C'est un roman avec changements de trajectoires : ça part comme un roman d'aventures maritimes puis après un drame en mer, on échoue sur une côte, et là au lieu d'une robinsonnade dont l'ami Jules a le secret, on s'enfonce à l'intérieur des terres jusqu'au dénouement sur les rives du Zaïre.
Dick Sand, quinze ans, est mousse sur le Pilgrim, un brick goélette américain commandé par le capitaine Hull ? Parti de Nouvelle-Zélande, il ramène en Amérique Mrs Weldon, la femme de l'armateur, son fils Jack, et son cousin Benedict.

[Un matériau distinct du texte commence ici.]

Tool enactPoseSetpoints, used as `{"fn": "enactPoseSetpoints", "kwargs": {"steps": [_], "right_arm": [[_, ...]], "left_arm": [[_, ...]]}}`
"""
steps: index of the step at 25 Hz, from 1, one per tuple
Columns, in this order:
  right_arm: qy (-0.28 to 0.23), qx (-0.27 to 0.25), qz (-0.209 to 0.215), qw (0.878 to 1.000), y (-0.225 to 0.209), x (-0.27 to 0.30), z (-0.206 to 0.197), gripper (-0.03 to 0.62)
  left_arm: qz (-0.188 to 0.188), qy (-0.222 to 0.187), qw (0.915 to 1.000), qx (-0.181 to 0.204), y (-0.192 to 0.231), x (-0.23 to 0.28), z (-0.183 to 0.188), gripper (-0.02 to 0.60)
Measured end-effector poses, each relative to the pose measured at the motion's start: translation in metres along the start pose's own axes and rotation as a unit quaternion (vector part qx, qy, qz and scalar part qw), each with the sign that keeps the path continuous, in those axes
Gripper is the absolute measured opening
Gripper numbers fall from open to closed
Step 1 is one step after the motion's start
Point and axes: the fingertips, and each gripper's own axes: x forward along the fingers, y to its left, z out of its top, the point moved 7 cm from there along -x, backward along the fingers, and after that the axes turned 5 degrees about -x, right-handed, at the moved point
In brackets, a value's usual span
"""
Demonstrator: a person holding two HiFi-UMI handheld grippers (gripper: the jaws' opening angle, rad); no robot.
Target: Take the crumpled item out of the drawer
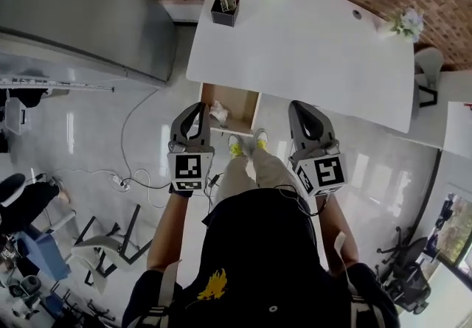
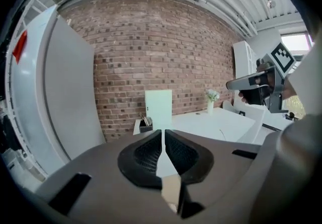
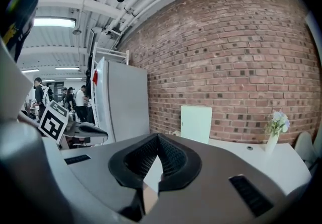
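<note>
White crumpled item (image 1: 219, 111) lies in the open wooden drawer (image 1: 243, 102), just right of the left gripper (image 1: 198, 105), with the right gripper (image 1: 298, 105) farther right. Left gripper view: jaws together, empty; best spread them before reaching in. Right gripper view: likewise closed, empty.

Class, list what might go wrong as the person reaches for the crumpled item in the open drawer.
The left tongs and right tongs are both shut; unopened, they may only push the crumpled item deeper. The item lies by the wall of the drawer, near the edge of the desk, so the tongs might catch there.
</note>
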Motion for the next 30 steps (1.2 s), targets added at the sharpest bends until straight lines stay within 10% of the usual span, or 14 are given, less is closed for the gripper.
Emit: {"fn": "enactPoseSetpoints", "kwargs": {"steps": [10,23,30], "right_arm": [[0.060,0.014,0.027,0.998,0.004,0.030,-0.080,0.026],[0.139,0.093,-0.020,0.986,0.019,0.094,-0.267,0.026],[0.171,0.122,-0.016,0.978,0.028,0.088,-0.316,0.026]], "left_arm": [[-0.082,0.193,0.9778,0.006,-0.010,0.093,-0.154,0.249],[-0.100,0.446,0.8895,-0.009,-0.009,0.205,-0.428,0.328],[-0.089,0.544,0.8327,-0.058,-0.018,0.233,-0.503,0.328]]}}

En chemin on recueille une chaloupe contenant cinq noirs naufragés, dont le gigantesque Hercule, et un chien, Dingo. Une chasse à la baleine s'avère désastreuse et tout l'équipage, capitaine y compris, meurt dans les flots. Sur le navire ne reste plus que la famille Weldon, les cinq noirs et le chien, et bien sûr Dick Sand. Plus le maître-coq, Negoro, le seul qui ne semble pas attristé par la tragédie. Dick Sand, promu capitaine par Mrs Weldon, décide de diriger le bateau vers l'Amérique, mais Negoro, ayant trafiqué la boussole, le Pilgrim échoue sur la côte africaine.

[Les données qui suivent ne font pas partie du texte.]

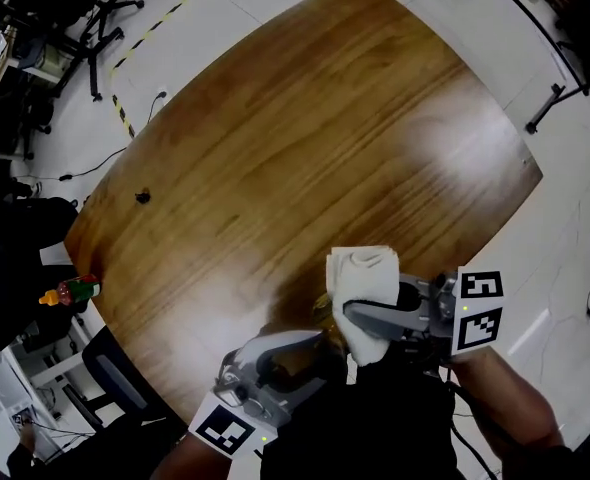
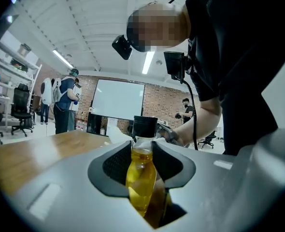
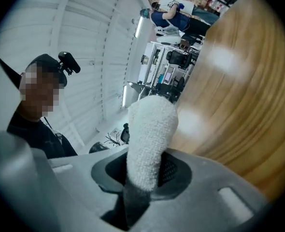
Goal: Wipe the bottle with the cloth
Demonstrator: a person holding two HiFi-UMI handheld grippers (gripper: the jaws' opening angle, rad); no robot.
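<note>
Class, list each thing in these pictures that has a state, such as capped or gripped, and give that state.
bottle: capped, holding yellow liquid, clamped between jaws.
cloth: bunched, clamped between jaws.
left gripper: shut on the bottle.
right gripper: shut on the cloth.

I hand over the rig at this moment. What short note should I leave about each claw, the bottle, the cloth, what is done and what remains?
Left claw: shut on the bottle, yellow liquid, black cap.
Right claw: shut on the white cloth.
Both are held over the near edge of the table, close together.
Done: both picked up.
To do: wipe the bottle; no wiping contact is visible.
</note>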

D'autres aventures attendent nos héros : Negoro est un négrier, trafiquant d'esclaves. Dick et ses amis sont faits prisonniers mais délivrés par Hercule. Ils découvrent les restes d'un explorateur qui se révèle être le maître de Dingo, tué par Negoro (on comprend mieux l'animosité du chien pour le maître-coq). Dingo venge son maître en égorgeant Negoro et tout est bien qui finit bien.

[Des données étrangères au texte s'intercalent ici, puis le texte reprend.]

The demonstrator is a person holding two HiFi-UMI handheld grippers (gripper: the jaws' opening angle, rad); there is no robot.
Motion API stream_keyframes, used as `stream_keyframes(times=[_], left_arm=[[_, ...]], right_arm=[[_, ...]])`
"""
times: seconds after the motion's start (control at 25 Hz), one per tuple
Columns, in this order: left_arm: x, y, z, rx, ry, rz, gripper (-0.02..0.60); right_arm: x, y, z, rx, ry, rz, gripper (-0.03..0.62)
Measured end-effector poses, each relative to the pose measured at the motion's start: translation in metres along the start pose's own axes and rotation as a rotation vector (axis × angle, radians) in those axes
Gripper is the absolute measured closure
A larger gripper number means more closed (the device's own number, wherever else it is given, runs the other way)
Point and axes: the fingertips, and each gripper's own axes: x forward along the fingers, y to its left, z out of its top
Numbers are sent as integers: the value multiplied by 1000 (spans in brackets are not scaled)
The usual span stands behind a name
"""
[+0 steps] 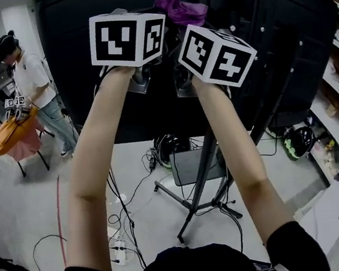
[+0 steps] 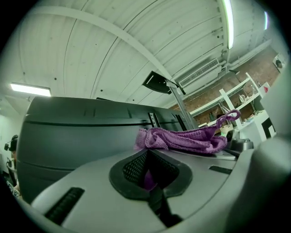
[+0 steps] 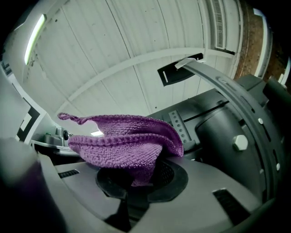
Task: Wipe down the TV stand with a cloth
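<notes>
Wiping looks barely begun: the left gripper [image 2: 148, 175] and right gripper [image 3: 136, 179] both clench the purple cloth [image 1: 181, 9] (1 cloth, 2 grips) at the far panel, and the next move is probably pressing it along the TV stand [image 1: 193, 207].

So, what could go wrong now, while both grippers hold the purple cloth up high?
1. The left gripper pinches only a small corner of the purple cloth. The corner may slip out, and then only the right gripper would hold the cloth.
2. Loose cables lie on the floor around the stand legs. Stepping closer could snag them.
</notes>
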Motion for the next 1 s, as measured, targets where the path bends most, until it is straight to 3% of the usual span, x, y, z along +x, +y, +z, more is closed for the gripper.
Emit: stream_keyframes(times=[0.28, 0.56, 0.72, 1.0], left_arm=[[23, -28, 4, 24, 13, -41, 575], [16, -27, 5, 23, -3, -3, 576], [9, -21, 1, 45, 1, 42, 576], [-54, 21, -42, 1, 38, 148, 575]], right_arm=[[-15, -29, 7, 26, -25, -75, 530], [-18, -23, 8, 7, -11, -46, 530], [-15, -15, 2, 15, 7, 4, 530], [-13, 57, -48, 5, 73, 153, 530]])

De ce passionnant roman d'aventures, deux thèmes émergent particulièrement : le voyage initiatique de Dick Sand : comment on passe de l'enfance à l'âge adulte. C'est ici qu'on pense à Stevenson (et on a fichtrement tort car l'Ile au Trésor ne paraîtra qu'en 1882, soit quatre ans plus tard). L'autre grand thème est l'esclavage. Jules Verne, esprit éclairé, s'est à maintes reprises déclaré contre l'esclavage (notamment dans ses romans « africains » comme « Cinq semaines en ballon », « Aventures de trois russes et de trois Anglais », mais aussi dans « Nord et Sud »), sans doute par conviction personnelle, mais peut-être aussi que le Nantais qu'il était avait à coeur de restaurer un peu le blason de sa ville natale, tristement célèbre pour son rôle dans la traite des Noirs entre l'Europe et les Antilles (c'est mon idée, elle est je crois plausible, mais j'ignore si Jules Verne s'en est exprimé dans ses écrits). Pour être totalement objectif il faut souligner que Jules Verne pouvait être également raciste et antisémite, comme on l'était généralement à son époque (ce qui, Dieu merci, n'est plus le cas aujourd'hui, mais peut-être me trompe-je). Mais pas, en tous cas, dans ce livre-ci.
De ce fait ce très beau roman d'aventures se double d'un roman engagé, très réaliste (scènes de violence et même de cannibalisme), et finalement poignant et émouvant. Jules Verne reste un enchanteur, dont le récit nous emmène loin de chez nous, nous fait rêver et nous fait réfléchir.